1 medium onion, coarsely chopped
1 plum tomato, coarsely chopped
3 garlic cloves
1 1" piece ginger, scrubbed
2 red Thai chiles or 1 Fresno chile
3 Tbsp. extra-virgin olive oil, divided, plus more for serving
2 tsp. Diamond Crystal or 1 tsp. Morton kosher salt, divided, plus more
½ tsp. ground coriander
½ tsp. ground cumin
1 13.5-oz. can unsweetened coconut milk
1 medium sweet potato, peeled, sliced into ¼"-thick rounds
1 large bunch Swiss chard or Tuscan kale, ribs and stems removed, leaves coarsely chopped
2 15-oz. cans butter, gigante, or cannellini beans, rinsed
2 Tbsp. (or more) fresh lemon juice
1 baguette, sliced on a diagonal 1" thick
Flaky sea salt

Preparation

  1. Step 1

    Purée 1 medium onion, coarsely chopped, 1 plum tomato, coarsely chopped, 3 garlic cloves, one 1" piece ginger, scrubbed, and 2 red Thai chiles or 1 Fresno chile in a blender until smooth.

    Step 2

    Heat 1 Tbsp. extra-virgin olive oil in a large deep skillet over medium. Add onion mixture and 1 tsp. Diamond Crystal or ½ tsp. Morton kosher salt. Cook, stirring occasionally, until moisture is evaporated and mixture is paste-like in consistency and beginning to stick to bottom of skillet, 12–16 minutes.

    Step 3

    Stir in ½ tsp. ground coriander, ½ tsp. ground cumin, and 1 tsp. Diamond Crystal or ½ tsp. Morton kosher salt. Pour in one 13.5-oz. can unsweetened coconut milk and 2 cups water; stir to combine.

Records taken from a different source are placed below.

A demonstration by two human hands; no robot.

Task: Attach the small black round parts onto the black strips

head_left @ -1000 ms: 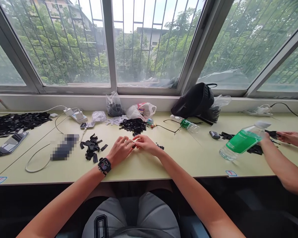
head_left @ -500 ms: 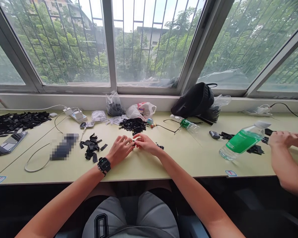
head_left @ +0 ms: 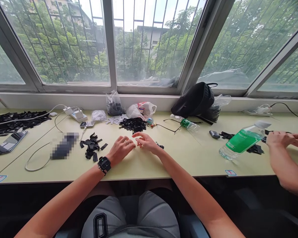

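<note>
Head view, and a fresh change: left hand [head_left: 120,150] and right hand [head_left: 146,142] no longer together, now parted by a narrow gap, both loose and low over the pale green table [head_left: 139,172]. Nothing visible in either hand. Just right of the right hand, a few small black bits [head_left: 160,145], too tiny to make out in detail. Left of the left hand, a heap of black scraps [head_left: 90,148]; straight ahead, a bigger black heap [head_left: 133,125]. At the right edge, a co-worker's hands [head_left: 280,139] beside a green-labelled water bottle [head_left: 243,142], partly cut off by the frame, anything beneath them hidden. Left of centre, an object [head_left: 64,146] blurred out, impossible to identify.
</note>
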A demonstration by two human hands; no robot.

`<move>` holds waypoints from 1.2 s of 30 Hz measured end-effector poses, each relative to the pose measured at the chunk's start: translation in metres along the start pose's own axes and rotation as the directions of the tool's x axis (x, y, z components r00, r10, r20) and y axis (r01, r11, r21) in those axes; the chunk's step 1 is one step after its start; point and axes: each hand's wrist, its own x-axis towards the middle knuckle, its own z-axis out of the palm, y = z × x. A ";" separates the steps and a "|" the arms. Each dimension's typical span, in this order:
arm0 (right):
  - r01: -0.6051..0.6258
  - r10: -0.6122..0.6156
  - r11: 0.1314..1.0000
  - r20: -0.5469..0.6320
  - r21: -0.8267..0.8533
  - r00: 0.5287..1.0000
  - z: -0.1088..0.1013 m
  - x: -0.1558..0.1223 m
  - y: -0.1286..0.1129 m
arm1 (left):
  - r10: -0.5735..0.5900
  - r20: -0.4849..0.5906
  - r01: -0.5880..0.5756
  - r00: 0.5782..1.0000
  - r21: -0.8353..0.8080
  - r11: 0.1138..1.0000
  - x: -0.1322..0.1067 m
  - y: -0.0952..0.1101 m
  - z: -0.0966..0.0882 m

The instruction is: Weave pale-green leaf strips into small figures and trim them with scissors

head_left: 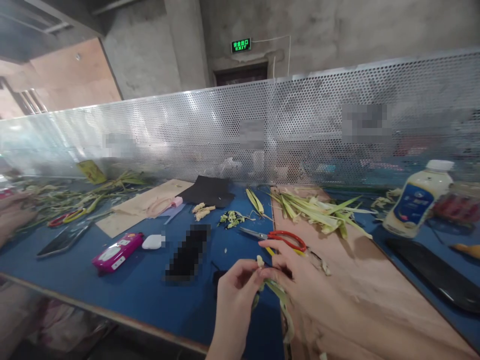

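Fingertips (257,278) together around pale piece (260,260)

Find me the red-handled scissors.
In the head view, the red-handled scissors lie slightly right of centre, just beyond the right hand, their blades pointing left with the tips near the small green scraps.

Lower centre, the left grip (236,289) partly hides a pale piece (260,260); at the left edge, a co-worker's hand (14,216) is blurred and cut off.
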 end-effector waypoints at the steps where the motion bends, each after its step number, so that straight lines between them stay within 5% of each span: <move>1: -0.001 0.001 1.000 -0.006 0.024 1.000 0.001 0.000 0.000 | 0.004 -0.017 -0.004 1.000 -0.013 1.000 -0.001 0.000 0.001; 11: 0.024 -0.022 0.991 -0.019 0.133 1.000 0.004 -0.001 0.004 | 0.016 -0.074 -0.022 0.997 -0.070 0.997 -0.005 0.000 0.000; 19: -0.054 0.058 0.989 -0.025 0.139 0.998 -0.002 0.000 -0.001 | 0.033 0.083 -0.042 0.996 0.113 0.993 -0.008 0.001 -0.004; 26: -0.114 0.134 0.971 -0.085 0.209 0.987 0.001 0.001 -0.002 | 0.118 0.073 -0.127 0.990 0.121 0.985 -0.014 -0.001 0.000; 32: -0.142 0.171 0.960 -0.104 0.242 0.980 0.005 0.002 0.000 | 0.239 -0.064 -0.223 0.969 0.198 0.955 -0.016 -0.010 0.003; 36: -0.196 0.209 0.956 -0.040 0.219 0.977 0.007 0.002 0.005 | 0.300 0.028 -0.291 0.953 0.346 0.892 -0.019 -0.011 0.001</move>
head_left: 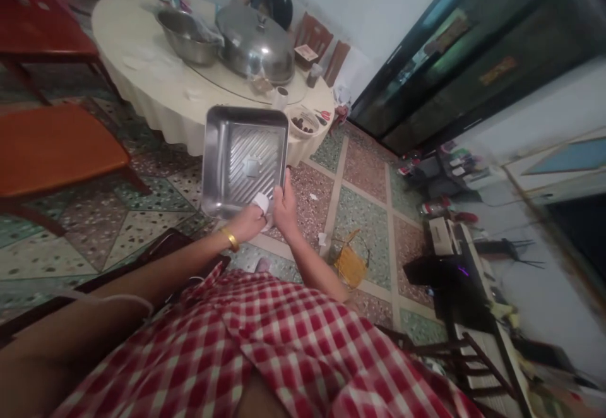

Increase heat to medium-high and bring to a boil. Add 1 medium sweet potato, peeled, sliced into ¼"-thick rounds, and cook, stirring occasionally, until tender, 10–12 minutes.

    Step 4

    Add 1 large bunch Swiss chard or Tuscan kale, ribs and stems removed, leaves coarsely chopped, and two 15-oz. cans butter, gigante, or cannellini beans, rinsed, and cook, stirring occasionally, until chard is wilted, about 4 minutes. Remove from heat and stir in 2 Tbsp. fresh lemon juice. Taste and add more kosher salt and/or lemon juice if needed.

    Step 5

    Meanwhile, heat 1 Tbsp. extra-virgin olive oil in a large cast-iron skillet over medium-high. Working in 2 batches and adding 1 Tbsp. extra-virgin olive oil between batches, fry 1 baguette, sliced on a diagonal 1" thick, until golden, about 2 minutes per side. Set aside.

    Step 6

    Divide stew among bowls. Season with flaky sea salt and drizzle with more extra-virgin olive oil. Serve with toasts.